…Yıl 1515. Bir Alman kasabasının pazar meydanı, çepeçevre gotik evler. Meydan kalabalık. Halk bağrışıyor, itişip kakışıyor meydanın ortasına doğru. Ortada bir masa kurulmuş, başında kahverengi cübbeli bir keşiş oturuyor. 

Keşişin adı Tetzel, indulgentia satıyor Papanın izniyle. Indulgentia müsamaha demek Latince, göz yumma, günah bağışlama.. 

Ortaçağdan kalma bir adet: Günahlı kişi kiliseye para vererek af beratı alır. Karlı bir iş. Cenneti kazanmak için bir çeşit yatırım.  İnsan ne kadar suç işlerse işlesin, Araf’a bile uğramadan doğru cennete gidebilir. Tetzel’in meydanlarda dolaştırdığı papaz çömezleri, ellerinde kaseler ile şöyle de bir beyit tutturmuşlar: Altın değince tasa, ruhlar uçar halasa!

Halk da koşuşur.

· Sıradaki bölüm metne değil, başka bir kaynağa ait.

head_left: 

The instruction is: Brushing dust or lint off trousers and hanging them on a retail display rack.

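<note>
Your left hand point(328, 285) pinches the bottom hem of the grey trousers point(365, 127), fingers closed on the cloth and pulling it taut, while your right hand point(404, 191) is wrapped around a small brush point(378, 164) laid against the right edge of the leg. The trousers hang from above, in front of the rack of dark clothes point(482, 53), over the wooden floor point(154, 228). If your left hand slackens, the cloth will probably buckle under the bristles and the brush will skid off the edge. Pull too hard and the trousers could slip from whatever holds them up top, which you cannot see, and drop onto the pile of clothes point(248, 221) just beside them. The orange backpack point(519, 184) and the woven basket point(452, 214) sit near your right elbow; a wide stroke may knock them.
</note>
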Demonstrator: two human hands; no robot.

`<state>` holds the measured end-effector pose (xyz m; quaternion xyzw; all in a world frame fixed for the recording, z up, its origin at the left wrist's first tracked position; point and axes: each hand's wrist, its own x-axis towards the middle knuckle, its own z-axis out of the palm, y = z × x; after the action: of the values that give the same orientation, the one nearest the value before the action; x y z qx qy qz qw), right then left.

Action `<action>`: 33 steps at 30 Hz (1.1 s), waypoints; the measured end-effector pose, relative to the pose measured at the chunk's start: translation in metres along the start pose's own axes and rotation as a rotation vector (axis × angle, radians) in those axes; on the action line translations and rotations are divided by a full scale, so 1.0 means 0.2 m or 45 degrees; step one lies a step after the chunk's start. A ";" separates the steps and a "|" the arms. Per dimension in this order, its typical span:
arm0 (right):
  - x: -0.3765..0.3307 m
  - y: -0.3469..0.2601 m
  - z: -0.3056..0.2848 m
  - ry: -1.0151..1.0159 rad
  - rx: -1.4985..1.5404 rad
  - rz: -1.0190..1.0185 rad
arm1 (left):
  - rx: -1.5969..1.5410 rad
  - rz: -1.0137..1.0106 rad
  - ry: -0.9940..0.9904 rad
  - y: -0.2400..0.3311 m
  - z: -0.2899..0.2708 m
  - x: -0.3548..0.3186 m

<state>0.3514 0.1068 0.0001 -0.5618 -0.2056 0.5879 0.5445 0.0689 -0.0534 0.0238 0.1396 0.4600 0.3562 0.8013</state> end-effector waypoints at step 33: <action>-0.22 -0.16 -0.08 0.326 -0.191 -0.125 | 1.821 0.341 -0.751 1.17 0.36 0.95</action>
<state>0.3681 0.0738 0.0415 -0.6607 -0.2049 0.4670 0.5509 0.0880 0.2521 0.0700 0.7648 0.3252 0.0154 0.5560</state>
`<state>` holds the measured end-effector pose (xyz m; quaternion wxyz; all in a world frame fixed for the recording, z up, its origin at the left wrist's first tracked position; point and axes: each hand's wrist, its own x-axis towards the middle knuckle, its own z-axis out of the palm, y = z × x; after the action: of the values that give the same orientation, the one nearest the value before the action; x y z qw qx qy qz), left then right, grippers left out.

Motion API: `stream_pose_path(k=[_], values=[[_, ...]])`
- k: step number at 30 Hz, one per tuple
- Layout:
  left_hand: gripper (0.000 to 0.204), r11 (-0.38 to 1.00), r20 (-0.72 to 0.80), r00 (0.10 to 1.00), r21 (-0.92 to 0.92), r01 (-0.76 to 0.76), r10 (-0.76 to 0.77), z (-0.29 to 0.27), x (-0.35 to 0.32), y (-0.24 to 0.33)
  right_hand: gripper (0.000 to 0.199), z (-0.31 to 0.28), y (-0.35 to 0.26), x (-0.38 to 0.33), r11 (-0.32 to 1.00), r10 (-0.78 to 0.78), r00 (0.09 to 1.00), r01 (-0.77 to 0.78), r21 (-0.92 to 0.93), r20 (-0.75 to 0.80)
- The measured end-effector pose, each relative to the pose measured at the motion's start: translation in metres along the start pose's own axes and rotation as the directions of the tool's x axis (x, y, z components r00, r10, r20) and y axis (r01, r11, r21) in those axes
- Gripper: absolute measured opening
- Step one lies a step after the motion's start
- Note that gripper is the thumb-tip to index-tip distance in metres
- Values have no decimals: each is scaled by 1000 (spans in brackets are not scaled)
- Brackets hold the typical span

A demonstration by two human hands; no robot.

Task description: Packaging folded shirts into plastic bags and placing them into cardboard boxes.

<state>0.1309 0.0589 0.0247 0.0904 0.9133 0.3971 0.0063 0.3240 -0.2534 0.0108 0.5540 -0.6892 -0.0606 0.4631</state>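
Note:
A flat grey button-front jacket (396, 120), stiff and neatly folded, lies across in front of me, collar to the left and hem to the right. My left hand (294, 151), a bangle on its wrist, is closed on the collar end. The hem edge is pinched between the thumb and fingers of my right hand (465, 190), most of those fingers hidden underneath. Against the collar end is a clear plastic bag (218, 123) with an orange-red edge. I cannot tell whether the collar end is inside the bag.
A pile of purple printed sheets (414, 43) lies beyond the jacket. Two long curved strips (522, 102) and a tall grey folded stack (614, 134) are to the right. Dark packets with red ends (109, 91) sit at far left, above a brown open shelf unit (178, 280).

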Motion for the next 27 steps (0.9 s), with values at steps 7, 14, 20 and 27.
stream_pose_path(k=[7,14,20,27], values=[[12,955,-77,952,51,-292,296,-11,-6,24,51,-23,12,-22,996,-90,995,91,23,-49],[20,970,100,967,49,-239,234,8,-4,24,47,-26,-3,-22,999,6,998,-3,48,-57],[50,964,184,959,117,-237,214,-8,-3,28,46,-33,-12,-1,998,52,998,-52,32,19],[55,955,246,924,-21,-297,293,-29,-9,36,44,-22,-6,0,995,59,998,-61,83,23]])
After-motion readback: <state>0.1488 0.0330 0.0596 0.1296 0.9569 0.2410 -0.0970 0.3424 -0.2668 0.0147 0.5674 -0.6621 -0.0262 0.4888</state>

En başta derebeyleri, prensler, dukalar; herkes varlığına göre bono alacak. 20 florini verdin mi, tamam, işin iş, yolun cennet. Şöyle birkaç yüzyıl eğlenebilirsin azizler, azizeler, meleklerle birlikte. 

O kadar paran yoksa bir florinlik, yarım florinlik, giderek çeyrek florinlik aflar da var, onlardan satın alabilirsin. Ama pek güven olmaz onlara, yarı yolda bırakırlar insanı. Ne de olsa yarım bilet, çeyrek bilet! Parasına göre, parasına göre.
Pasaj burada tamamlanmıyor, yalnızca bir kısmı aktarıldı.